Inmiddels had ik me in de rij voor de mis toegevoegd bij het Franse stel waarmee ik de laatste twee nachten gekampeerd heb. De rij reikte tot diep in de straatjes die aan de kathedraal lagen. Ik weet niet hoeveel mensen er de kerk in mochten, maar het waren er veel. Alle banken zaten vol, mensen stonden aan de zijkant tegen de pilaren, zaten op de grond voor de eerste rij banken en op de grond achter de laatste rij banken. Tijdens deze pelgrimsmis word het aantal pelgrims dat die dag een Compostela gehaald heeft benoemd, zowel als hun nationaliteiten en het startpunt van hun Camino. De mis is voornamelijk in het Spaans met hier en daar wat engels. Ik heb in ieder geval wel gehoord dat Nederland opgenoemd werd. Aan het einde werden we aangenaam verrast met de beruchte botafumeiro "show". Acht mannen, tiraboleiros genoemd, gaan aan het werk om het wierookvat in beweging te brengen. De botafumeiro werd vroeger gebruikt om de lucht in de kerk te zuiveren zodra de pelgrims na een overnachting in de ochtend vertrokken. Het vat weegt 53 kg en is anderhalve meter hoog. Door het werk van de acht mannen gaat het wierookvat 20 meter de lucht in en slingert het met een snelheid tot 70 km per uur van de ene kant naar de andere kant. Een ware sensatie in de kerk. Het verzoek aan het begin van de mis om geen foto's te maken was dan ook snel door iedereen vergeten. De botafumeiro gaat niet tijdens iedere mis de lucht in, bij speciale gelegenheden of op momenten dat een gefortuneerde groep toeristen of pelgrims er een ruime donatie voor maakt. Blij dat ik, met alle andere mensen in de kerk, dit geluk mocht hebben.

Pelgrimsmis - check. 

Zo, nu had ik wel zo'n beetje mijn takenlijstje afgevinkt. Tijd om me op het plein neer te zetten en mijn aankomst in Santiago te laten bezinken. Tegenover de kathedraal zette ik me op de grond neer leunend tegen het stadsgebouw achter me. Inmiddels liepen er honderden pelgrims vermengd met toeristen over het plein en was het leuk om hier naar te zitten kijken. Pelgrims komen aan in groepen, alleen, met hond en ik heb er zelfs met paard zien aankomen. Tranen, omhelzingen, gestrompel en vreugdesprongetjes. Een plein vol met emoties. Prachtig. De emoties die voor mij sterk voelde waren trots en blijheid. Ik had Santiago bereikt. Mijn voeten hebben me 3118 km laten lopen. Maar ondanks deze emoties voelde ik verder niks, het voelde voor mij niet als het einde van mijn Camino. Wellicht omdat ik wist dat er nog een staartje aan ging komen, maar op dit moment voelde ik heel sterk dat het nooit om Santiago heeft gegaan. Het ging niet om het einddoel maar om de reis erheen. Al wat de Camino me onderweg gegeven heeft is zoveel meer dan het bereiken van de kathedraal in Santiago de Compostela. Als er dan ergens een einde moet zijn dan loop ik door tot in het puntje van de staart. 

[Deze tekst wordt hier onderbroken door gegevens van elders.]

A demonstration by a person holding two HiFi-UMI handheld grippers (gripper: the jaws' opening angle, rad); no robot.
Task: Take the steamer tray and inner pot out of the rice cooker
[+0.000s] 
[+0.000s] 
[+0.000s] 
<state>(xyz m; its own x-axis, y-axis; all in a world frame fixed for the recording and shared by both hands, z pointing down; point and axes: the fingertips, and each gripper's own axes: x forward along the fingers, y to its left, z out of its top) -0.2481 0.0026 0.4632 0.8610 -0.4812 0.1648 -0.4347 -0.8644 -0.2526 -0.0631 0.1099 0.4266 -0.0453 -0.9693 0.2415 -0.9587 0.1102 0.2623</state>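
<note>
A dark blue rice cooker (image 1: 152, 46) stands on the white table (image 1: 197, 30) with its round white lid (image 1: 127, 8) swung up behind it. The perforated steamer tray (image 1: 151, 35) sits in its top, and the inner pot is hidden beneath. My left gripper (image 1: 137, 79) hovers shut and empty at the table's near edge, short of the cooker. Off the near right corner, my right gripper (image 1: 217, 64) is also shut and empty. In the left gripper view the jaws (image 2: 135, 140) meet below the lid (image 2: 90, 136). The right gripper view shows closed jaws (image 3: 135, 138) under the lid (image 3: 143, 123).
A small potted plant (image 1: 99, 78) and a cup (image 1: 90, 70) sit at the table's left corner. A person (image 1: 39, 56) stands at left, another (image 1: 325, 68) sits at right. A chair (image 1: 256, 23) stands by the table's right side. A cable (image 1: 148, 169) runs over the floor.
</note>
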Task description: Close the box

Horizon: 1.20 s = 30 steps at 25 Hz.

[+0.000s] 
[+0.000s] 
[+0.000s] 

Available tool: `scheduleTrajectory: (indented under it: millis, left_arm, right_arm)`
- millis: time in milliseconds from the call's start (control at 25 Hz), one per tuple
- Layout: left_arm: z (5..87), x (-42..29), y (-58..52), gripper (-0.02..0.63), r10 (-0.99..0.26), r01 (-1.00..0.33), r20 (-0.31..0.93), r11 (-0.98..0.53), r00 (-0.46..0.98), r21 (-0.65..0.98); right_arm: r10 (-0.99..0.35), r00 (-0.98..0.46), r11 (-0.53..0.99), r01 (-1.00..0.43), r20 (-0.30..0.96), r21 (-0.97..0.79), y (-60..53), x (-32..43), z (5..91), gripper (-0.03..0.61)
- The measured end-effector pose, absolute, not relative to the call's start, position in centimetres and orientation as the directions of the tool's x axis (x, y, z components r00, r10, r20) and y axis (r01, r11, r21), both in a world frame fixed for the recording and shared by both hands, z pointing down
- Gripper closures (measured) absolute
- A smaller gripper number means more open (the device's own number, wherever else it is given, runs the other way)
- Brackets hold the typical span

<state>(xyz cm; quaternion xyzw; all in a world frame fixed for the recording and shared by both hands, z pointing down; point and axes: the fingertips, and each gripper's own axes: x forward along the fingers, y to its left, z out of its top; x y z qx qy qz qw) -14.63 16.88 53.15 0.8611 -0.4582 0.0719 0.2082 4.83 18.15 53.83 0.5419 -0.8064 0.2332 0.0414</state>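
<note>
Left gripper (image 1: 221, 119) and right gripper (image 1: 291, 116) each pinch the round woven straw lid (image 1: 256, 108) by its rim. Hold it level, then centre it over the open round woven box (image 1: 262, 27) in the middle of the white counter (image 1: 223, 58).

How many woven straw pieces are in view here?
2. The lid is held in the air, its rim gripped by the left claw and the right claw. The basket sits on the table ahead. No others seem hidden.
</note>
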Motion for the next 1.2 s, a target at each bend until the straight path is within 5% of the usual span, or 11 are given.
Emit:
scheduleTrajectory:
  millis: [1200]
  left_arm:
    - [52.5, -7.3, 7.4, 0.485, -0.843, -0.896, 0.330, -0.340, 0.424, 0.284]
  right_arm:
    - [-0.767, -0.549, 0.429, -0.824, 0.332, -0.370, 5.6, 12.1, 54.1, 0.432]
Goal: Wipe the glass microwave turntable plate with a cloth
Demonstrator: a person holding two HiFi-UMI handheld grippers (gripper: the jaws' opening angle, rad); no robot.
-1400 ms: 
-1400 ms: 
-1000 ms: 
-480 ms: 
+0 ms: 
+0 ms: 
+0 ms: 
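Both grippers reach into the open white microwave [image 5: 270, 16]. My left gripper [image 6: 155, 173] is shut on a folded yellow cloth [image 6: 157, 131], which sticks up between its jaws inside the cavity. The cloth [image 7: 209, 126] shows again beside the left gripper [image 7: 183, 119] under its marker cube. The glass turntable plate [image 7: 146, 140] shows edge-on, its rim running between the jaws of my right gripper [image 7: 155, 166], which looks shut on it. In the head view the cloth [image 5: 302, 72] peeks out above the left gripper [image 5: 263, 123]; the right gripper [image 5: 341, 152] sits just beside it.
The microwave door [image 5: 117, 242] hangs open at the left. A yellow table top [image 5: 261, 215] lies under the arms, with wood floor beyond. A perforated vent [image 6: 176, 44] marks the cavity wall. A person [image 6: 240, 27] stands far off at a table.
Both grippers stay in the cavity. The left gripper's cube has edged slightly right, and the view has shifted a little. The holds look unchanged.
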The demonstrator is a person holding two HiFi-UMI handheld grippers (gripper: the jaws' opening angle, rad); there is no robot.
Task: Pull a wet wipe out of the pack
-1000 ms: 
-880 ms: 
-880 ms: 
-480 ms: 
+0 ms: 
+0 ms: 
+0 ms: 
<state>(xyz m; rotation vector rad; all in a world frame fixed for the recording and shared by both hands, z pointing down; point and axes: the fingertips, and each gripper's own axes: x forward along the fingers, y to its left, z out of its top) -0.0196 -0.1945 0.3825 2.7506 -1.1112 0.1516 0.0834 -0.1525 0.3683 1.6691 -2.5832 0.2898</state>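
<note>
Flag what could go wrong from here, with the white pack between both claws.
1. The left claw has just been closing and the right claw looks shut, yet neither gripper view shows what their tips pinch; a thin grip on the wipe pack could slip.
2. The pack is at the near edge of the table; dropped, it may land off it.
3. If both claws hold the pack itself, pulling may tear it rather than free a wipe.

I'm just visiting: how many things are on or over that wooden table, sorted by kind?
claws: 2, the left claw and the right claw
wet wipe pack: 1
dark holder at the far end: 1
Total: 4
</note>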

Eerst nog even de aankomst in Santiago vieren. In het hostel had ik twee dames ontmoet, waarvan één de Camino Portugues had gelopen en de andere de Camino Ingles. Samen met hen en een viertal pelgrims die ik onderweg al een aantal keren was tegengekomen deden we een hapje en een drankje. Zes mensen met vijf verschillende nationaliteiten. Het werd een heel gezellige avond. Iedereen deelde verhalen en ervaringen van zijn of haar Camino. Over wat de camino ons geleerd heeft en wat we ervan mee wilden nemen naar het volgende hoofdstuk in ons leven. Het was mooi om te horen dat veel aspecten overeen kwamen maar dat toch iedereen voor zichzelf het anders en op zijn manier wilt toepassen.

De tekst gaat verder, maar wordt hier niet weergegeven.